Further simplifications.
authorRobert Haas <rhaas@postgresql.org>
Thu, 26 Jul 2012 19:51:04 +0000 (15:51 -0400)
committerRobert Haas <rhaas@postgresql.org>
Tue, 27 Jan 2015 02:24:22 +0000 (02:24 +0000)
src/backend/utils/hash/chash.c

index be409f1749a9141e8ffa2d6597403ce9da7ac376..6533d46b49a47fabd4485147c83b41fd05b48d89 100644 (file)
@@ -150,9 +150,9 @@ typedef struct CHashTableData
        uint32                  nfreelists;             /* # of freelists */
        uint32                  arena_limit;    /* # of arena elements */
        uint32                  arena_stride;   /* bytes allocated per arena element */
-       CHashBucket        *bucket;                     /* array of size nbuckets */
-       CHashBucket        *garbage;            /* array of size ngarbage */
-       CHashBucket        *freelist;           /* array of size nfreelists */
+       CHashPtr           *bucket;                     /* array of size nbuckets */
+       CHashPtr           *garbage;            /* array of size ngarbage */
+       CHashPtr           *freelist;           /* array of size nfreelists */
        char               *arena;                      /* arena */
 } CHashTableData;
 
@@ -187,7 +187,7 @@ static CHashPtr CHashAllocate(CHashTable table);
 static void CHashAddToGarbage(CHashTable table, uint32 bucket, CHashPtr c);
 static void CHashImmediateFree(CHashTable table, CHashPtr c);
 static bool CHashRemoveMarked(CHashTable table, uint32 bucket,
-                                 CHashPtr *cp, volatile CHashPtr *p);
+                                 CHashPtr *cp, CHashPtr *p);
 
 /*
  * First stage of CHashTable initialization.  We fill in all the constants
@@ -272,7 +272,7 @@ CHashEstimateSize(CHashTable table)

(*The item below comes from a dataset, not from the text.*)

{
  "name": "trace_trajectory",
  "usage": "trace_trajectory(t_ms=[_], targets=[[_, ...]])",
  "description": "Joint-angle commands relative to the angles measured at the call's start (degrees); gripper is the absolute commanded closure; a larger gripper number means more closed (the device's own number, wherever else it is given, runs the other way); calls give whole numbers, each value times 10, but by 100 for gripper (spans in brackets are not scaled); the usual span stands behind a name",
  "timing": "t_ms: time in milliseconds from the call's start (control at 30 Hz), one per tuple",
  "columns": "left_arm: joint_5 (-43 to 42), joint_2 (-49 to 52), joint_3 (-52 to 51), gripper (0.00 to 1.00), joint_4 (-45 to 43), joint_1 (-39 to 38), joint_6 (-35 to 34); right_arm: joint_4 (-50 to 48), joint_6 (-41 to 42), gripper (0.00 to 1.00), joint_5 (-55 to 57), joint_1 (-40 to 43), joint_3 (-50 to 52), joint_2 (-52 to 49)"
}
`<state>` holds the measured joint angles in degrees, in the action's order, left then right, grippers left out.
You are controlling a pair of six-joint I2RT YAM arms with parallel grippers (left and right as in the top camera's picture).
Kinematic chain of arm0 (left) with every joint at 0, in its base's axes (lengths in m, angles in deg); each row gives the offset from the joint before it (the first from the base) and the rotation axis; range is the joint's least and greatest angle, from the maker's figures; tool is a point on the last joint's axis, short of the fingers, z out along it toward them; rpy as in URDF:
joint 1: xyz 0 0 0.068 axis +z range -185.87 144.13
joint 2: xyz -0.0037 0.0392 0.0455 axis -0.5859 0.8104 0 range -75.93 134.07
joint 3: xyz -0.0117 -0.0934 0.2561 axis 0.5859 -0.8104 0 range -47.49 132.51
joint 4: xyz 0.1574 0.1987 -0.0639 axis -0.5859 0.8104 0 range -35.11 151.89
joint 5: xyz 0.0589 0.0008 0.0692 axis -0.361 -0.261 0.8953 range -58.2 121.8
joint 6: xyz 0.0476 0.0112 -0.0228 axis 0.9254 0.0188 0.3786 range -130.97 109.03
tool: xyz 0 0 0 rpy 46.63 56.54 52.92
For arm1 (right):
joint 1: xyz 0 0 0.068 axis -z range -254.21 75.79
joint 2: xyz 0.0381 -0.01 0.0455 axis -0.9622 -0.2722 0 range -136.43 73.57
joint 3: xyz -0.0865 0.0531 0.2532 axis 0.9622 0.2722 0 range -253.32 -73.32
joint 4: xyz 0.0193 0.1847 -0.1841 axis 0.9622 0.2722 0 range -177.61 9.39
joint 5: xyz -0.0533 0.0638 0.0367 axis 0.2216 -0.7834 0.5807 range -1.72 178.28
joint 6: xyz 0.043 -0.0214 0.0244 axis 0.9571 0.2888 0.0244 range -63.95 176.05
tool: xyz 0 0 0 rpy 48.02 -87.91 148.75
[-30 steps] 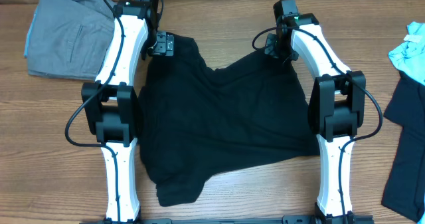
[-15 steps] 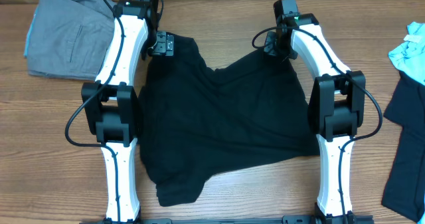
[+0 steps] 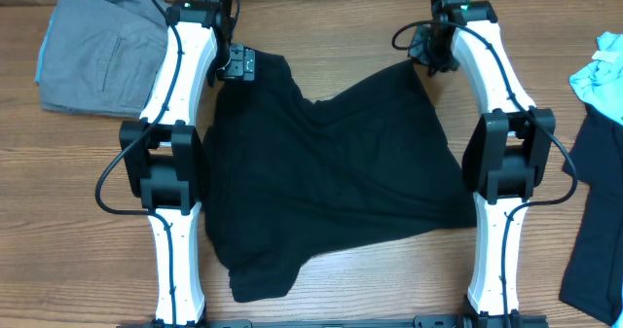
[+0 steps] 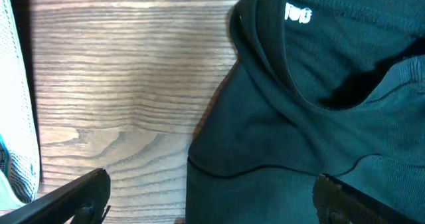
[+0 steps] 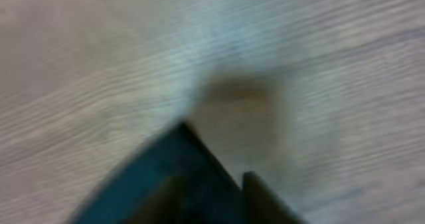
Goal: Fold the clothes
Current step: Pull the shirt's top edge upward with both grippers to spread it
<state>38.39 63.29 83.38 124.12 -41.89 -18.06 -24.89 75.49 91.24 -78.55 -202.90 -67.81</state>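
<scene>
Pulling outward, the right gripper (image 3: 421,57) had moved from its spot half a second earlier toward one o'clock on the table (image 3: 321,17), and the corner of the black shirt (image 3: 331,172) came with it, drawn into a tauter point. That the cloth followed suggests the claw was pinched on that corner. The right wrist view was too smeared to confirm it, showing only a dark tip of fabric low in frame.

The left gripper (image 3: 237,65) had not shifted. It sat at eleven o'clock over the collar (image 4: 279,64), its fingers (image 4: 76,194) spread wide with nothing clamped between them.

The shirt lay rumpled at the table's centre, between both arms. Grey trousers (image 3: 97,46) lay at ten o'clock, and a pale blue garment (image 3: 599,75) at three o'clock.

By my reading this was spreading, not folding: the far edge was being flattened first, and the folds themselves were not yet begun.
</scene>
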Motion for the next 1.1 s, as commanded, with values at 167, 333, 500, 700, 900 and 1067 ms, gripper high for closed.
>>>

        total_buckets = add_size(total_buckets, table->nfreelists);
 
        size = MAXALIGN(sizeof(CHashTableData));
-       size = add_size(size, mul_size(sizeof(CHashBucket), total_buckets));
+       size = add_size(size, mul_size(sizeof(CHashPtr), total_buckets));
        size = add_size(size, mul_size(table->arena_stride, table->arena_limit));
 
        return size;
@@ -317,7 +317,7 @@ CHashInitialize(CHashTable table, CHashDescriptor *desc)
        Assert(!found);
 
        /* Bucket, garbage, and freelist arrays follow table info. */
-       table->bucket = (CHashBucket *)
+       table->bucket = (CHashPtr *)
                (((char *) shmem) + MAXALIGN(sizeof(CHashTableData)));
        table->garbage = &table->bucket[table->nbuckets];
        table->freelist = &table->garbage[table->ngarbage];
@@ -327,20 +327,20 @@ CHashInitialize(CHashTable table, CHashDescriptor *desc)
 
        /* Initialize all three sets of lists to empty. */
        for (i = 0; i < table->nbuckets; ++i)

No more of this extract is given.